Obblighi e diritti fanno parte in egual misura del rapporto di lavoro. Qualunque sia la parte in causa. Ad esempio, in caso di malattia, il lavoratore continuerà a essere pagato anche se, in quel momento, non sta svolgendo la propria mansione. Un frangente in cui, da parte sua, il datore di lavoro si assicura la correttezza del proprio dipendente tramite la visita fiscale, allo scopo di verificare lo stato di salute del lavoratore. E, al tempo stesso, l’effettiva permanenza in casa di quest’ultimo. Nondimeno, l’Inps può disporla per verificare l’autenticità della malattia.

Visita fiscale, il datore di lavoro non può esagerare: cosa dice la Legge

Sia venga richiesta dall’Inps che dal datore stesso (con istanza presentata allo stesso Istituto di Previdenza sociale), la visita fiscale non avrà limiti. In pratica, potrà essere effettuata più volte per lo stesso periodo di malattia. Ma attenzione, perché pur non sussistendo limitazioni specifiche, esiste una sorta di linea di demarcazione che non deve essere superata. Lo precisa una recente sentenza della Corte di Appello di Bari, secondo la quale un numero eccessivo di visite fiscali richieste da un datore di lavoro potrebbero essere inquadrate come un comportamento riferibile al mobbing. Questo perché, a fronte di una richiesta eccessiva, il dipendente potrebbe subire un contraccolpo psicologico. Una vessazione, tale da conferire stati di ansia e paura.

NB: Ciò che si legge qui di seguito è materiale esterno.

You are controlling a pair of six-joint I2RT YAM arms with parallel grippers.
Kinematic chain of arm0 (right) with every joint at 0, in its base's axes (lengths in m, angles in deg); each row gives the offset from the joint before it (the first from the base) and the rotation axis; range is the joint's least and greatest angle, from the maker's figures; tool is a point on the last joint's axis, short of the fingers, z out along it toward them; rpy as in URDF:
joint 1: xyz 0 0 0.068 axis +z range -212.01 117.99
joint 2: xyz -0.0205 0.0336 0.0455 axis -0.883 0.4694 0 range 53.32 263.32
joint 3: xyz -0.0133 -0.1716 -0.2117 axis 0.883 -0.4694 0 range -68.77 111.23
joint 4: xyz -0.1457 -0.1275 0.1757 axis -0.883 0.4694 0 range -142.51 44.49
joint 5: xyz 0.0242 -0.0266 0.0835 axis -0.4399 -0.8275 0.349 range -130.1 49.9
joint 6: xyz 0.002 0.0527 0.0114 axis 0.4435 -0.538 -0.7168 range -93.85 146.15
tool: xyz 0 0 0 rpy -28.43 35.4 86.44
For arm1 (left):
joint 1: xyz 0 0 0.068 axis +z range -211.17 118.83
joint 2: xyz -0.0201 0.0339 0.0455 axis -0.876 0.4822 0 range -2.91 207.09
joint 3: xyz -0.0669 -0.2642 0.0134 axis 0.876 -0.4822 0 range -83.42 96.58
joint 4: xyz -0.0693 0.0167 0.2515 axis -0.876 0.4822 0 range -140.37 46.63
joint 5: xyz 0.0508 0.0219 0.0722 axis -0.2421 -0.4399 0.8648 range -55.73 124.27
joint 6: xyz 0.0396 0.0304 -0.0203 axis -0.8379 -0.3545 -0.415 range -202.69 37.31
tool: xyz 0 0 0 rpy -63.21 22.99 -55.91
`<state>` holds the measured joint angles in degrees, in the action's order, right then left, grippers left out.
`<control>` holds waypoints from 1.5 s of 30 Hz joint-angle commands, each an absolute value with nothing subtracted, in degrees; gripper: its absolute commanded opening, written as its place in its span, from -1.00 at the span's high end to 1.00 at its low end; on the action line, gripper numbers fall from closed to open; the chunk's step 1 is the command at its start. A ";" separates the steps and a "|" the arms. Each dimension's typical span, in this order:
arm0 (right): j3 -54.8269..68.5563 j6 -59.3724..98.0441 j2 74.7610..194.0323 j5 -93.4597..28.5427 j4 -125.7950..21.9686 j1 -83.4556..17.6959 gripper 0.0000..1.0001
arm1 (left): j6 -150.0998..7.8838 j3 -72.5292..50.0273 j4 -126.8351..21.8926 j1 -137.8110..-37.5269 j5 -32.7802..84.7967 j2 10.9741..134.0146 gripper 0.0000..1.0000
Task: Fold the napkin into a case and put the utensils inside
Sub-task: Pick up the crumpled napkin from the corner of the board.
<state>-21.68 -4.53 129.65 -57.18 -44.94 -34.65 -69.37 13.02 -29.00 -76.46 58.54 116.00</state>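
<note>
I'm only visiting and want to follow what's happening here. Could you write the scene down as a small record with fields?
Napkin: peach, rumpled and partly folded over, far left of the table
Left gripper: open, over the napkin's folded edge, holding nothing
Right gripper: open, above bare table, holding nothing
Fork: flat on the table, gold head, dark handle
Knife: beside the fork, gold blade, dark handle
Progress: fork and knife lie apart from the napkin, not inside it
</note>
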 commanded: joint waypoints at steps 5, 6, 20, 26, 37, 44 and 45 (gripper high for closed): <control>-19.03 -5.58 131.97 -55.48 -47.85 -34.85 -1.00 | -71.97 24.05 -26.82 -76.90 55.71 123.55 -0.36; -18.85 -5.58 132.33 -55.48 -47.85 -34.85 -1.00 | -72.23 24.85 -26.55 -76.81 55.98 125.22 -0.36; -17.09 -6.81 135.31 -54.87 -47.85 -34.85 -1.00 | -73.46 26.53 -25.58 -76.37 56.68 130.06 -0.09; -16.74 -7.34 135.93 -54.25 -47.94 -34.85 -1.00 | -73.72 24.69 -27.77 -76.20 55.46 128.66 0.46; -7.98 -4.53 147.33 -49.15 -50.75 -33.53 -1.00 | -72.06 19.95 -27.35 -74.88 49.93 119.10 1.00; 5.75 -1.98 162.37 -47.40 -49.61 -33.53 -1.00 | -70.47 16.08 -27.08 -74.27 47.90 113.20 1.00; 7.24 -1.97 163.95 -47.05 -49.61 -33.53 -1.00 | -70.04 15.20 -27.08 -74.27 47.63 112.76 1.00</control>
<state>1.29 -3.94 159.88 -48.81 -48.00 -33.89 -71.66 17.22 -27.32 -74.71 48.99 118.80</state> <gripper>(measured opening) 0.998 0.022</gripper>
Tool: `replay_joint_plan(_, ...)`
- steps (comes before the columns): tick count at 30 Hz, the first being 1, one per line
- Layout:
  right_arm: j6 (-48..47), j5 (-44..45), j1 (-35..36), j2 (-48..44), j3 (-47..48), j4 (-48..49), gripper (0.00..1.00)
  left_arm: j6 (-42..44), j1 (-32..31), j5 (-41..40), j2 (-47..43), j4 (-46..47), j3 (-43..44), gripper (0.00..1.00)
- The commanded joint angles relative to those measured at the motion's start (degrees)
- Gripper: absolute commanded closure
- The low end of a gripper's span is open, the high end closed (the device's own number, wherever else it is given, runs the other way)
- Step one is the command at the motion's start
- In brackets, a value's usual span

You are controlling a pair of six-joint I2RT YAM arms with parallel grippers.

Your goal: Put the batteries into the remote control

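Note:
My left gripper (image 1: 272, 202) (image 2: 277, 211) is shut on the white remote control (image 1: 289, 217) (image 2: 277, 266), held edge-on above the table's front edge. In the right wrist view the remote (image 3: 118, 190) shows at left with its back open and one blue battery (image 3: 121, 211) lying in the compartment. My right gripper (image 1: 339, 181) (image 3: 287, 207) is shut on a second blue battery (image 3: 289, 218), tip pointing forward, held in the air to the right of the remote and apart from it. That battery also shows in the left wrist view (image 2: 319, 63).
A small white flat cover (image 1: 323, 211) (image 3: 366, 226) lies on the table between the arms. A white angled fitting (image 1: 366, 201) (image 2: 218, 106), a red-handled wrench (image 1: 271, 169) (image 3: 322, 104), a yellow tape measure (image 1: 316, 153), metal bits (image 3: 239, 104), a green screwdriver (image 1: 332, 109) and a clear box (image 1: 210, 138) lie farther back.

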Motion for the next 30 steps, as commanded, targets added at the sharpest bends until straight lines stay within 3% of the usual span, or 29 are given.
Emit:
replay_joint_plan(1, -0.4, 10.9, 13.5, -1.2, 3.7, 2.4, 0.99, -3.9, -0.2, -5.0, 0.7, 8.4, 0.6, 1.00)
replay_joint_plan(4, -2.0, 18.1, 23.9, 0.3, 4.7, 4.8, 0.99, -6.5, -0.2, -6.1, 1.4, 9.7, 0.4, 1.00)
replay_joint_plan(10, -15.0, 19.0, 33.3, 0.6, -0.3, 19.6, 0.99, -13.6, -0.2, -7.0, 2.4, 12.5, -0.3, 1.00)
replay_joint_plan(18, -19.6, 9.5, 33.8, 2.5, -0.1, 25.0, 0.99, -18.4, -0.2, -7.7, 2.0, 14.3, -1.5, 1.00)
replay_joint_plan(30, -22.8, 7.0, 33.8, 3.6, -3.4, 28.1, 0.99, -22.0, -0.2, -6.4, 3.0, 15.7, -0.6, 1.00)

In sostanza, i giudici sentenziano che una visita fiscale non può conformarsi come un motivo di ansia né, tantomeno, come un atteggiamento persecutorio. Specialmente se la malattia dovesse essere effettivamente verificata, col rischio di incidere ulteriormente sullo stato di salute del lavoratore. Qualora fosse inquadrato effettivamente come mobbing, questo atteggiamento potrebbe costare caro al datore di lavoro: una condotta persecutoria sul luogo di lavoro o comunque nell’ambito del rapporto lavorativo, prevede pene decisamente pesanti (addirittura una reclusione fino a 6 anni e mezzo) a seconda della gravità della situazione.